__ABOUT THIS TASK__: Produce the same data once more, line for line.

__INFORMATION SHOWN__:
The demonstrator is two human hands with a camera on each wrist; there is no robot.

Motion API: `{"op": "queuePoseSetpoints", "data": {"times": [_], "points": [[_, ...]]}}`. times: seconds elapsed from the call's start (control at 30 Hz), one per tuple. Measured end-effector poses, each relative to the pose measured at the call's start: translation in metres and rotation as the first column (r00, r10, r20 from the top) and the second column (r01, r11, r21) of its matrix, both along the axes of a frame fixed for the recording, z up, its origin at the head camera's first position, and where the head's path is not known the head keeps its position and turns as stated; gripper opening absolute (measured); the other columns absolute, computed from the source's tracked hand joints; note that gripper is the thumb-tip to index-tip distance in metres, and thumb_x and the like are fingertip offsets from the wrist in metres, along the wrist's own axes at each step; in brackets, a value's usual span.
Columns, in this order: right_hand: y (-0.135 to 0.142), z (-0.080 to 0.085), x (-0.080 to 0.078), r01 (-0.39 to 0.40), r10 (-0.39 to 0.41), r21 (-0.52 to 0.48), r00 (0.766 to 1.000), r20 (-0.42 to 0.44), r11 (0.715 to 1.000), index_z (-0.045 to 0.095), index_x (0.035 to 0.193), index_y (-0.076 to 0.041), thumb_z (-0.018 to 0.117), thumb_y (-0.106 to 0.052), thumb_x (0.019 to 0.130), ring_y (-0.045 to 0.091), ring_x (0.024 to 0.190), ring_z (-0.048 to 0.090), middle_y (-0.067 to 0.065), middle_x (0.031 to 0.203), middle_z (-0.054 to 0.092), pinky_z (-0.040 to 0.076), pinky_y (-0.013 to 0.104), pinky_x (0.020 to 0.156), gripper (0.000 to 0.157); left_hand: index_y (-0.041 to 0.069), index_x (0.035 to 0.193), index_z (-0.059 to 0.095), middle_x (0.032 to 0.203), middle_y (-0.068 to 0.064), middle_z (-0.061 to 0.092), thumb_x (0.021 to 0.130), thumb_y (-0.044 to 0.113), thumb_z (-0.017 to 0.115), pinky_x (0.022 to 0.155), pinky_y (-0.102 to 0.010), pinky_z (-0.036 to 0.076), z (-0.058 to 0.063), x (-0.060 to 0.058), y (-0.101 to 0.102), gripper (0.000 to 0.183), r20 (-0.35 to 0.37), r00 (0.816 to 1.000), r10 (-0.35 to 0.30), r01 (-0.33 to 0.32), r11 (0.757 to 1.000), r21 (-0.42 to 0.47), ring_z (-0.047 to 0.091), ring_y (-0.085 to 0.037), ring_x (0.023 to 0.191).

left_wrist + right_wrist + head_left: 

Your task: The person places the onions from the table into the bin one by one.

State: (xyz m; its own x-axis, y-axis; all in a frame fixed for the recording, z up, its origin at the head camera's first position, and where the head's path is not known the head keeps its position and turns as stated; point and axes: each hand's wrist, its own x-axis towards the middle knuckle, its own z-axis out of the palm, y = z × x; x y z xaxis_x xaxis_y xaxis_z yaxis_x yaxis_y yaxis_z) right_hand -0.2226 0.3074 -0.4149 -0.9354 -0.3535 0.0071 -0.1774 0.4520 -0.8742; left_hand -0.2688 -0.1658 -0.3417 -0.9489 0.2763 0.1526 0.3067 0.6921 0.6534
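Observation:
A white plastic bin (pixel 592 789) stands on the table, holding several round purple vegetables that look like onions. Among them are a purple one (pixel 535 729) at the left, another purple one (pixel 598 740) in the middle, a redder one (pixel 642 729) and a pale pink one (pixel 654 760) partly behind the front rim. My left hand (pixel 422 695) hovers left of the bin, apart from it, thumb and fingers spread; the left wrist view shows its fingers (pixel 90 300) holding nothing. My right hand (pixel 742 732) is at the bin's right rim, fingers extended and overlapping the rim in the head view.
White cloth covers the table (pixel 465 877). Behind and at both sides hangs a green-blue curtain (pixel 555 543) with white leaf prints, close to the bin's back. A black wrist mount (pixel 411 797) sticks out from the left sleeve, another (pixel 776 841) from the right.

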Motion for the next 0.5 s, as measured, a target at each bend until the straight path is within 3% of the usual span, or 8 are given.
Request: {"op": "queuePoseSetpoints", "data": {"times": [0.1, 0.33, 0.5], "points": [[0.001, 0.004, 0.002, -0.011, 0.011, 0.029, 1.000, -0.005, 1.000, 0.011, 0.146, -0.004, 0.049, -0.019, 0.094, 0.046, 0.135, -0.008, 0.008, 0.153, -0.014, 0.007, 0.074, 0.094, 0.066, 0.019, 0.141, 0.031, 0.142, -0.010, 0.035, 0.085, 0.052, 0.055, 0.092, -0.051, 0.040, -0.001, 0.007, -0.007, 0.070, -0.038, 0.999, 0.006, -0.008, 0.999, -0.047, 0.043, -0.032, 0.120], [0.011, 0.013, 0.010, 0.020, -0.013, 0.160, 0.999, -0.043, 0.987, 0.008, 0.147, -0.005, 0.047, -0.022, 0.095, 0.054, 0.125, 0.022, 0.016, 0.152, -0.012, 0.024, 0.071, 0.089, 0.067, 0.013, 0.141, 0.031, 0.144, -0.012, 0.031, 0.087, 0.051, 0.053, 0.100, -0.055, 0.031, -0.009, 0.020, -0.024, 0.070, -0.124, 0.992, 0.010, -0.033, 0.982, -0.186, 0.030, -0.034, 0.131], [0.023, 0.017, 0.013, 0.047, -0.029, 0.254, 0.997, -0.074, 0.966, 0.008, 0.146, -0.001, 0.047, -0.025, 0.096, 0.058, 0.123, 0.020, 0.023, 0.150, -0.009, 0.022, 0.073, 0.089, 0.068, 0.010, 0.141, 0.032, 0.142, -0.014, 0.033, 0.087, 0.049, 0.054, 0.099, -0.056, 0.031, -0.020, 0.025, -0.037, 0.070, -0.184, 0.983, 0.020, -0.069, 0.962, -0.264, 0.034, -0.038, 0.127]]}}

__FINAL ANSWER__:
The demonstrator is two human hands with a camera on each wrist; there is no robot.

Motion API: `{"op": "queuePoseSetpoints", "data": {"times": [_], "points": [[_, ...]]}}`. times: seconds elapsed from the call's start (control at 30 Hz), one per tuple. Measured end-effector poses, each relative to the pose measured at the call's start: translation in metres and rotation as the first column (r00, r10, r20 from the top) and the second column (r01, r11, r21) of its matrix, both along the axes of a frame fixed for the recording, z up, its origin at the head camera's first position, and where the head's path is not known the head keeps its position and turns as stated; gripper opening absolute (measured); the other columns absolute, computed from the source's tracked hand joints; note that gripper is the thumb-tip to index-tip distance in metres, and thumb_x and the like are fingertip offsets from the wrist in metres, along the wrist's own axes at each step; in brackets, a value's usual span.
Columns, in this order: right_hand: y (-0.135 to 0.142), z (-0.080 to 0.085), x (-0.080 to 0.078), r01 (-0.39 to 0.40), r10 (-0.39 to 0.41), r21 (-0.52 to 0.48), r00 (0.766 to 1.000), r20 (-0.42 to 0.44), r11 (0.715 to 1.000), index_z (-0.045 to 0.095), index_x (0.035 to 0.193), index_y (-0.076 to 0.041), thumb_z (-0.018 to 0.117), thumb_y (-0.106 to 0.052), thumb_x (0.019 to 0.130), ring_y (-0.045 to 0.091), ring_x (0.024 to 0.190), ring_z (-0.048 to 0.090), middle_y (-0.067 to 0.065), middle_x (0.031 to 0.203), middle_z (-0.054 to 0.092), pinky_z (-0.040 to 0.076), pinky_y (-0.013 to 0.104), pinky_x (0.020 to 0.156), gripper (0.000 to 0.157); left_hand: index_y (-0.041 to 0.069), index_x (0.035 to 0.193), index_z (-0.059 to 0.095), middle_x (0.032 to 0.203), middle_y (-0.068 to 0.064), middle_z (-0.061 to 0.092), thumb_x (0.021 to 0.130), thumb_y (-0.044 to 0.113), thumb_z (-0.017 to 0.115), pinky_x (0.022 to 0.155), pinky_y (-0.102 to 0.010), pinky_z (-0.036 to 0.076), z (-0.058 to 0.063), x (-0.060 to 0.058), y (-0.101 to 0.102), gripper (0.000 to 0.183), r20 (-0.35 to 0.37), r00 (0.816 to 1.000), r10 (-0.35 to 0.30), r01 (-0.33 to 0.32), r11 (0.757 to 1.000), r21 (-0.42 to 0.47), ring_z (-0.047 to 0.091), ring_y (-0.085 to 0.037), ring_x (0.023 to 0.191).

left_wrist + right_wrist + head_left: 

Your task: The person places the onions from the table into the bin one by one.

State: (xyz m; its own x-axis, y-axis; all in a frame fixed for the recording, z up, its origin at the head camera's first position, and where the head's path is not known the head keeps its position and turns as stated; point and axes: each hand's wrist, its own x-axis towards the middle knuckle, its own z-axis out of the palm, y = z × x; x y z xaxis_x xaxis_y xaxis_z yaxis_x yaxis_y yaxis_z) right_hand -0.2226 0.3074 -0.4149 -0.9354 -0.3535 0.0071 -0.1774 0.4520 -0.8742; left_hand -0.2688 -0.1658 -0.3417 -0.9489 0.2763 0.1526 0.3067 0.6921 0.6534
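Observation:
A white plastic bin (pixel 592 789) stands on the table, holding several round purple vegetables that look like onions. Among them are a purple one (pixel 535 729) at the left, another purple one (pixel 598 740) in the middle, a redder one (pixel 642 729) and a pale pink one (pixel 654 760) partly behind the front rim. My left hand (pixel 422 695) hovers left of the bin, apart from it, thumb and fingers spread; the left wrist view shows its fingers (pixel 90 300) holding nothing. My right hand (pixel 742 732) is at the bin's right rim, fingers extended and overlapping the rim in the head view.
White cloth covers the table (pixel 465 877). Behind and at both sides hangs a green-blue curtain (pixel 555 543) with white leaf prints, close to the bin's back. A black wrist mount (pixel 411 797) sticks out from the left sleeve, another (pixel 776 841) from the right.
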
Motion for the next 0.5 s, as measured, a target at each bend until the straight path is within 3% of the usual span, or 8 are given.
Request: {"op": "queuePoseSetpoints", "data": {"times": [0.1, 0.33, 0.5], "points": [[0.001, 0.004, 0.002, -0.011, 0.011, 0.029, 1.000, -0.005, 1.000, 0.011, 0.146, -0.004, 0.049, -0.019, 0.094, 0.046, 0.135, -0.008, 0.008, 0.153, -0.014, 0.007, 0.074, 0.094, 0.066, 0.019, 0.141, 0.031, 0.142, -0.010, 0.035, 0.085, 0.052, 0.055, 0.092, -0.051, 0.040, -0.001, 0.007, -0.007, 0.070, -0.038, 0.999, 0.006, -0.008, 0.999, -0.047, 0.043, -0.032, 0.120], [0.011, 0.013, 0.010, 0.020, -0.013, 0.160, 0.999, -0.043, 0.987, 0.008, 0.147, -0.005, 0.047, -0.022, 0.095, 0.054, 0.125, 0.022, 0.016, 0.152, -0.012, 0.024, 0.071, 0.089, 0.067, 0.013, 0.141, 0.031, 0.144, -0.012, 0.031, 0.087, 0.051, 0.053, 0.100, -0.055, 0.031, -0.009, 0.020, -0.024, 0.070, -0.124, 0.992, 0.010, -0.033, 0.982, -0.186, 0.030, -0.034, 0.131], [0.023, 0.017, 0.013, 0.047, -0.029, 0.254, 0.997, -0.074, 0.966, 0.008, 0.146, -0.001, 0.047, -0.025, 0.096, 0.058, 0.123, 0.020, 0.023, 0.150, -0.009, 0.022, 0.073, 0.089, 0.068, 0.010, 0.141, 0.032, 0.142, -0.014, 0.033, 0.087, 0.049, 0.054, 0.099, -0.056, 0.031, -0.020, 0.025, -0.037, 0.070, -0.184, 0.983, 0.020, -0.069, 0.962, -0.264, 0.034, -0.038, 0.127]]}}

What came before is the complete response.